One of the grebes in the picture above ventured into the territory of the family to the north of them, and was repelled by a massed display of family solidarity and slunk away. Grebes with chicks usually win territorial disputes just by parading their offspring.

On the Serpentine, a skein of Greylag Geese was coming down in the water. You can see the different stages of descent, braking, water skiing, and settling.

On the shore, Blondie the Egyptian Goose was pushing through a flock of Feral Pigeons to get at some food that was being offered.

The two Jackdaws at the bridge plonked themselves down in front of me to demand their daily peanuts.

There were a lot of Pied Wagtails running around on the Parade Ground, mostly young ones. Here for a change is an adult female. She can be distinguished from the male by having a dark grey back rather than a black one.

Again, there was a large flock on Long Tailed Tits in the Flower Walk. They spent a long time in the old apple tree just inside the gate behind the Albert Memorial, which must have been infested with insects.

In the afternoon the male Little Owl came out in last year's nest tree.

Underneath these chestnut trees there were some little fungi. I saw them her last year, and photographed them, and still have the picture, but I can't find where I published it and have not been able to find their name again. I remember that they are very short-lived and dry up within a day, and that the yellow colour on the cap is bright at first but then fades.

Update: I found the earlier mention on my blog eventually -- for some reason the date on the photograph was wrong. I think these are Yellow Fieldcaps (Bolbitius titubans). But I am no expert in these matters.

Wednesday 26 August 2015

In heavy rain, the Grey Heron that haunts the Dell restaurant was perched disconsolately on a table. With no one eating outside, there was no food for it to seize.

A short way along the shore, the young Lesser Black-Backed Gull was begging for food from what may or may not be its mother, the mate of the notorious pigeon-eating gull. She took no notice.

The Diana fountain enclosure, deserted by people, was full of Egyptian Geese and big gulls. This young Herring Gull found a piece of carrot, tasted it, and threw it away.

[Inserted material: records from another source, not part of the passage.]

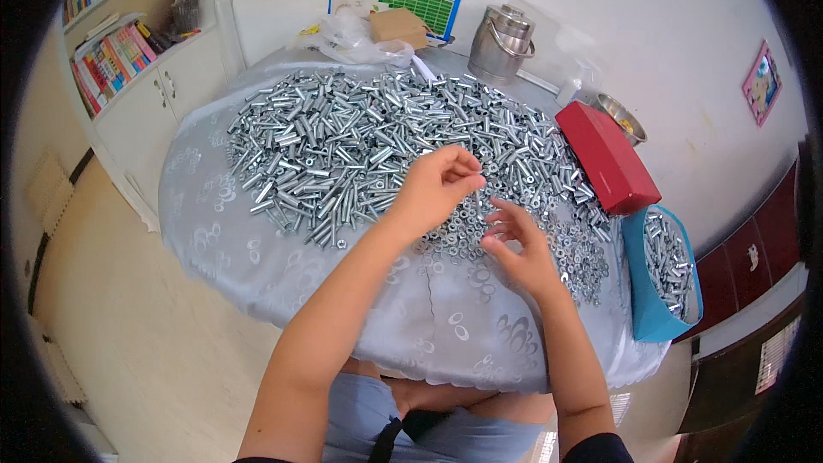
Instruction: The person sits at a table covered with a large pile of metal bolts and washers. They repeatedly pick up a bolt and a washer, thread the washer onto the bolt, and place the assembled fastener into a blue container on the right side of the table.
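Observation:
My left hand (437, 190) is over the middle of a wide heap of metal parts, thumb and fingertips pinched together. Whatever sits in that pinch is too small to tell from the parts behind it. Just to the right and nearer to me, my right hand (525, 250) has its fingers curved and apart, with nothing visible between them. Silver metal sleeves and bolts (343, 150) make up most of the heap. Small nuts (463, 231) lie under and between my hands, and flat washers (583, 261) spread out beside my right hand.
A silver patterned cloth (257, 270) covers the round table. At the right edge stand a blue bin (639, 283) of metal parts and a red box (609, 159). Farther back are a steel pot (501, 43), a metal bowl (630, 116), a plastic bag (351, 39) and a cardboard box (399, 27).

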A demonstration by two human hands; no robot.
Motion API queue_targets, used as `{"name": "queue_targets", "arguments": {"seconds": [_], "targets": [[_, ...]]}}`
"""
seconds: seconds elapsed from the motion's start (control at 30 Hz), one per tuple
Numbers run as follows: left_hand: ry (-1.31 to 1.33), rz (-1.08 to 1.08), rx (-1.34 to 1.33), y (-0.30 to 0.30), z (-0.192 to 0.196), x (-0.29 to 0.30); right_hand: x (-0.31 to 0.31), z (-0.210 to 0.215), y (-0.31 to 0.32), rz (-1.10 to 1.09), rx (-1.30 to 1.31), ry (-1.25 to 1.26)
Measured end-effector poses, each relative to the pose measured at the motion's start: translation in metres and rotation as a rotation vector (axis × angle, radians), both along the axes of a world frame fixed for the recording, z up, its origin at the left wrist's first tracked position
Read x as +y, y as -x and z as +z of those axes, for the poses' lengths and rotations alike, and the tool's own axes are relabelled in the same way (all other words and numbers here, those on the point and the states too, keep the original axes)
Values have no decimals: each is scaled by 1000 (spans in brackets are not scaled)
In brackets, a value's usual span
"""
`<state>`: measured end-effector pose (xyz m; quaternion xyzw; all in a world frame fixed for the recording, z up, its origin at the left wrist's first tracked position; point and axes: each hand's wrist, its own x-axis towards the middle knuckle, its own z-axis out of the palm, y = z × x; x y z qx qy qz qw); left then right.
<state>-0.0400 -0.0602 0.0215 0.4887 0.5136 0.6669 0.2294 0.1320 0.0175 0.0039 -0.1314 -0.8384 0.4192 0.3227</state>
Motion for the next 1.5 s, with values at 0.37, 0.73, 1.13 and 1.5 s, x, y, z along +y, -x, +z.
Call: {"name": "queue_targets", "arguments": {"seconds": [0.37, 0.73, 1.13, 1.5], "targets": [[70, -124, -232, -26, -13, 14, 19, 8, -11, -101, 241, 511], [-107, 747, 307, 18, -6, -8, 16, 10, -13, -275, 445, 541], [174, 660, 888, 72, -27, 4, 14, 20, -20, -247, 527, 926], [333, 320, 1464, 11, 10, 108, 45, 9, -34, -203, 674, 1596]]}}
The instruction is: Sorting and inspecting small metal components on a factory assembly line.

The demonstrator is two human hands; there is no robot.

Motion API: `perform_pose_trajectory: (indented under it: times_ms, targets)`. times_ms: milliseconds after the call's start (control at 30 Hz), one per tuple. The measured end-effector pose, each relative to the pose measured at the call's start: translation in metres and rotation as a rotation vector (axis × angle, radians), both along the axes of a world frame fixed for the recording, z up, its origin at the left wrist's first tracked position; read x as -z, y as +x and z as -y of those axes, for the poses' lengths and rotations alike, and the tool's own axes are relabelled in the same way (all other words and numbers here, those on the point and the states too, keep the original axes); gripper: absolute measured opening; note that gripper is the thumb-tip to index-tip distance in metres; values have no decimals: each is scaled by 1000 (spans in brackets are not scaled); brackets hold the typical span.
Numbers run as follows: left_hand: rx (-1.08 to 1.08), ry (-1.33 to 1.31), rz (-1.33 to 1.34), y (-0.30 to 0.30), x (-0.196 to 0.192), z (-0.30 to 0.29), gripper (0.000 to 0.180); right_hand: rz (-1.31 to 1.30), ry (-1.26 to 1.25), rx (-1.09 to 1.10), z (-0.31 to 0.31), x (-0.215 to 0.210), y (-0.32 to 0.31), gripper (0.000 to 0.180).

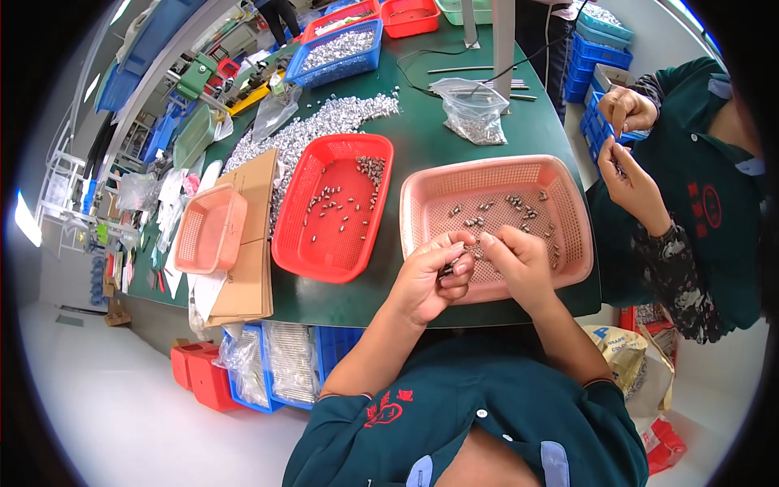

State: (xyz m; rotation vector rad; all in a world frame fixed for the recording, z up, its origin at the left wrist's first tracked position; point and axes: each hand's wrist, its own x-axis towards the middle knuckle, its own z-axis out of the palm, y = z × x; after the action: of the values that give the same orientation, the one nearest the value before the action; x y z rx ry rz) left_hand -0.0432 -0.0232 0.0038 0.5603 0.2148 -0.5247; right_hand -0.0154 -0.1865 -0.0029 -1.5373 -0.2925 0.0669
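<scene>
Over the near edge of a pink perforated basket (418,180), my left hand (430,280) is turned palm up with its fingers curled round a few small silvery metal parts. Its thumb and forefinger are pinched together. Close beside it, my right hand (522,264) also has thumb and forefinger together; whatever lies between them is too small to make out. Loose metal parts (519,204) are scattered on the basket's floor. To the left, a red basket (333,258) holds more such parts, heaped along its right side.
A smaller pink basket (213,258) rests on cardboard (251,280) at the left. Beyond lie a pile of shiny parts (316,122), a blue crate (337,53) and a clear bag of parts (475,114). A metal post (503,49) rises behind. A co-worker's hands (629,154) are at the right.
</scene>
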Motion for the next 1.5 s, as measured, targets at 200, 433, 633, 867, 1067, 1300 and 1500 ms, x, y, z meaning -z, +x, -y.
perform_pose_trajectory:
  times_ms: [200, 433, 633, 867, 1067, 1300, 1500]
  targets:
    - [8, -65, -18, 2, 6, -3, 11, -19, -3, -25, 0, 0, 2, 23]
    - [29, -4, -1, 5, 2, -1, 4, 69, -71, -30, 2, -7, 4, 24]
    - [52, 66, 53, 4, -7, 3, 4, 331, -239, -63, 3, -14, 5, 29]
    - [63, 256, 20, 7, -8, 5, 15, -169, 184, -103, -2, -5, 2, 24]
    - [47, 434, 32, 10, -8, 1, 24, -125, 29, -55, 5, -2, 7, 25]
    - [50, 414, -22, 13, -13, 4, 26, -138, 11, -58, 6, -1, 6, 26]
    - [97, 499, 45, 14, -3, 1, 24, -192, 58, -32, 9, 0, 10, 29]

This is one of the young Egyptian Geese from the family on the north shore of the Serpentine, now almost grown up. It is drinking from a muddy puddle in the horse track, apparently better tasting than the lake water.

A flight of Canada Geese came in from the Parade Ground and settled on the lake. The second one from the left is sideslipping to lose height.

Two of the Great Crested Grebe chicks from the island were racing after their mother. They are quite big now, but will have to be fed for at least another six weeks. When they start fishing for themselves it takes them quite a time to gain the skill to find enough food.

The fearless young Pied Wagtail was running along the edge of the Serpentine, and went right past my feet.

There are also a lot of young Pied Wagtails at the Round Pond. It has been a very good year for them.

When the rain stopped and the sun came out, so did the male Little Owl. He was in the nest tree.

Mario drew my attention to this huge fungus at the top of Buck Hill, under a hazel bush next to the fence where the road divides in two. It is a Giant Polypore, Meripilus giganteus, over two feet wide.